Segundo a investigação, horas antes do crime, Thales já apresentava comportamento considerado atípico. No período da tarde, ele teria procurado uma testemunha próxima ao casal e iniciado questionamentos sobre a ex-companheira, Sarah Araújo, tentando confirmar se ela estaria acompanhada de outra pessoa em São Paulo. Na ocasião, descobriu quem seria o suposto terceiro envolvido.
De acordo com a Polícia Civil, ele já havia contratado um detetive particular que atuava em São Paulo para monitorar a ex-companheira. Às 19h, o detetive entrou em contato para informar que havia conseguido imagens de Sara com outro homem. O suposto conteúdo, porém, só foi enviado às 22h50.

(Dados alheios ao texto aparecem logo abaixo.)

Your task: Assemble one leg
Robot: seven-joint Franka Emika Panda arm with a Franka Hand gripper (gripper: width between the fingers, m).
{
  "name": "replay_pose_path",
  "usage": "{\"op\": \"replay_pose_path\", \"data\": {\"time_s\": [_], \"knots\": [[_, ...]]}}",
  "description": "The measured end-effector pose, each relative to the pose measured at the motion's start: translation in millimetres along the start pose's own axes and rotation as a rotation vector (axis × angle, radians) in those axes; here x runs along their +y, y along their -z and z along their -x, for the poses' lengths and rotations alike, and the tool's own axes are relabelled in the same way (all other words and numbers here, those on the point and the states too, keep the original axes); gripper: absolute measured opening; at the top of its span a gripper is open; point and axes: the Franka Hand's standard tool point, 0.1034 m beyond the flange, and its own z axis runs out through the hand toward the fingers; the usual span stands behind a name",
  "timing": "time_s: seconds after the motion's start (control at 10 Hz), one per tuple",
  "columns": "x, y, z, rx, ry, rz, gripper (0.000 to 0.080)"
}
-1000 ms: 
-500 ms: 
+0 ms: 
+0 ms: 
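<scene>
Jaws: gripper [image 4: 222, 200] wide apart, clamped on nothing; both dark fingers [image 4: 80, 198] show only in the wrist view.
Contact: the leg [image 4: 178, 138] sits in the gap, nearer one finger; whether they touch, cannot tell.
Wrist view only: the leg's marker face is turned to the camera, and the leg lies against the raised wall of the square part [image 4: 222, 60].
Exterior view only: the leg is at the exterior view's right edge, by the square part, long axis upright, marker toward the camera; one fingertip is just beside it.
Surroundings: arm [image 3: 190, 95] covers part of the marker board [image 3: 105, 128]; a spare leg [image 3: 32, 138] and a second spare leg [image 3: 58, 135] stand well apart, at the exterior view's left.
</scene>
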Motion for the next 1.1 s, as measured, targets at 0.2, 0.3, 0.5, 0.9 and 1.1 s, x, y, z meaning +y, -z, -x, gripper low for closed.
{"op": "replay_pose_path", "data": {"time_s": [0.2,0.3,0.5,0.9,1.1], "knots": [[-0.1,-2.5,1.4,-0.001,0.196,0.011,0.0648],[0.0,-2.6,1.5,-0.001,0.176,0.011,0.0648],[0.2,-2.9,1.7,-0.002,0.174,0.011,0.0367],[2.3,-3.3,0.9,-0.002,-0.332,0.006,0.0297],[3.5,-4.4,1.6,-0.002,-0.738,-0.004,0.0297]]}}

Para os investigadores, a informação foi suficiente para intensificar a tensão. Às 18h03, antes mesmo de receber informações do detetive, Thales ligou para os pais para marcar um jantar. Ele chegou à casa deles por volta das 19h10 e permaneceu até 20h10.
Em depoimento, afirmou o delegado, os pais afirmaram que, posteriormente, perceberam no encontro um "tom de despedida" e "um carinho a mais", algo que só teria feito sentido após o desfecho do caso.

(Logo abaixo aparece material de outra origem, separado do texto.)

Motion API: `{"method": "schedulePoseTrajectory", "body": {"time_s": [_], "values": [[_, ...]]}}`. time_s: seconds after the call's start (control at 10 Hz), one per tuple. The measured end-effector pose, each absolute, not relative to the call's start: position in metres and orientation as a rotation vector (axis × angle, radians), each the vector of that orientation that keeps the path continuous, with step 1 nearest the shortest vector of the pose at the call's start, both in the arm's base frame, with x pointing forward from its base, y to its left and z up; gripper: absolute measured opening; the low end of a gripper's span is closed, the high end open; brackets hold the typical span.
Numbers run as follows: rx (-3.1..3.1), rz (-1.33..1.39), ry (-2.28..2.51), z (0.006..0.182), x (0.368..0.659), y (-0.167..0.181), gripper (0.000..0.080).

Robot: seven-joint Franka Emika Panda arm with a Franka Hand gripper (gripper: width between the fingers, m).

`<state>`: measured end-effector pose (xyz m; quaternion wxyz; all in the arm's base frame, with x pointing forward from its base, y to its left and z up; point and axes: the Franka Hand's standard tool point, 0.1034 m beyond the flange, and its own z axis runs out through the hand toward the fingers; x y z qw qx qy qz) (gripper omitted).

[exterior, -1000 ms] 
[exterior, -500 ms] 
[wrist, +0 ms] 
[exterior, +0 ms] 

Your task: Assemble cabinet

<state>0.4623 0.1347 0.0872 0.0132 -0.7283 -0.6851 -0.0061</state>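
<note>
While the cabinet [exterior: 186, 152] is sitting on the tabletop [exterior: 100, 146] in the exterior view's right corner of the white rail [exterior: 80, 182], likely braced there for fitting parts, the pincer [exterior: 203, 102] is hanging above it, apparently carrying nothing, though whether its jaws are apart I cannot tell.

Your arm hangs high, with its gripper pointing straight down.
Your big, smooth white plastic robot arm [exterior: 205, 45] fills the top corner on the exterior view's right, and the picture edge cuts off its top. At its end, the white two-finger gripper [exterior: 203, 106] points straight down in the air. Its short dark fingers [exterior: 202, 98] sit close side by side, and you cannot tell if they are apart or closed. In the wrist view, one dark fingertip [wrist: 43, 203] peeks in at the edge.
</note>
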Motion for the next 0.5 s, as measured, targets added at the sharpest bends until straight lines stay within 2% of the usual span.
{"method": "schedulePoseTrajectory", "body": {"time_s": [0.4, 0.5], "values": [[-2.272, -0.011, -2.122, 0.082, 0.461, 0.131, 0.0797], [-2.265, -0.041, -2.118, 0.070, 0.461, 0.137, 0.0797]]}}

Ao sair da casa dos pais, ele foi diretamente a um posto de combustíveis. Imagens e recibos mostram que ele chegou ao local às 20h13 e comprou quatro galões de gasolina. O frentista relatou à polícia que Thales aparentava estar "atordoado" e "nervoso". Segundo o depoimento, ele errou a senha do cartão de crédito diversas vezes antes de concluir o pagamento via Pix, às 20h21. Os dois filhos estavam dentro do veículo e, conforme a investigação, apresentavam comportamento considerado normal.
Câmeras de segurança registraram a chegada dele ao condomínio às 20h25, já com as crianças.
Entre 20h39 e 23h36, Thales tentou contato diversas vezes com Sarah. Às 20h39, o casal realizou uma última chamada de vídeo. De acordo com a polícia, a conversa não foi amigável e teria incluído ameaças por parte dele, afirmando que a vida dela "viraria um inferno". Após essa ligação, Sarah deixou de atender às chamadas.
Às 23h39, Thales publicou no Instagram uma foto com os filhos acompanhada de um texto interpretado pelos investigadores como uma mensagem de despedida, sugerindo que tiraria a própria vida e levaria os meninos consigo.
O prefeito de Itumbiara, Dione Araújo, que era sogro de Thales, acompanhado de mais duas pessoas, foi quem chegou ao local e se deparou com a cena, na qual o secretário estava morto e os meninos, feridos.
De acordo com a perícia, os garotos estavam dormindo no momento em que receberam os disparos, já que Thales enviou à mãe deles uma foto em que eles dormiam, sob ameaças, na posição exata em que eles seriam atingidos em seguida.
A arma utilizada foi uma Glock G25.380, registrada no nome de Thales. Ao lado da cama, estava um isqueiro, mas que não foi acionado.
A análise da cena do crime, segundo o inquérito, não indicou a presença de terceiros. Por isso, foi sugerido arquivamento pela extinção da punibilidade pela morte do autor.
Os velórios aconteceram na casa do avô das crianças.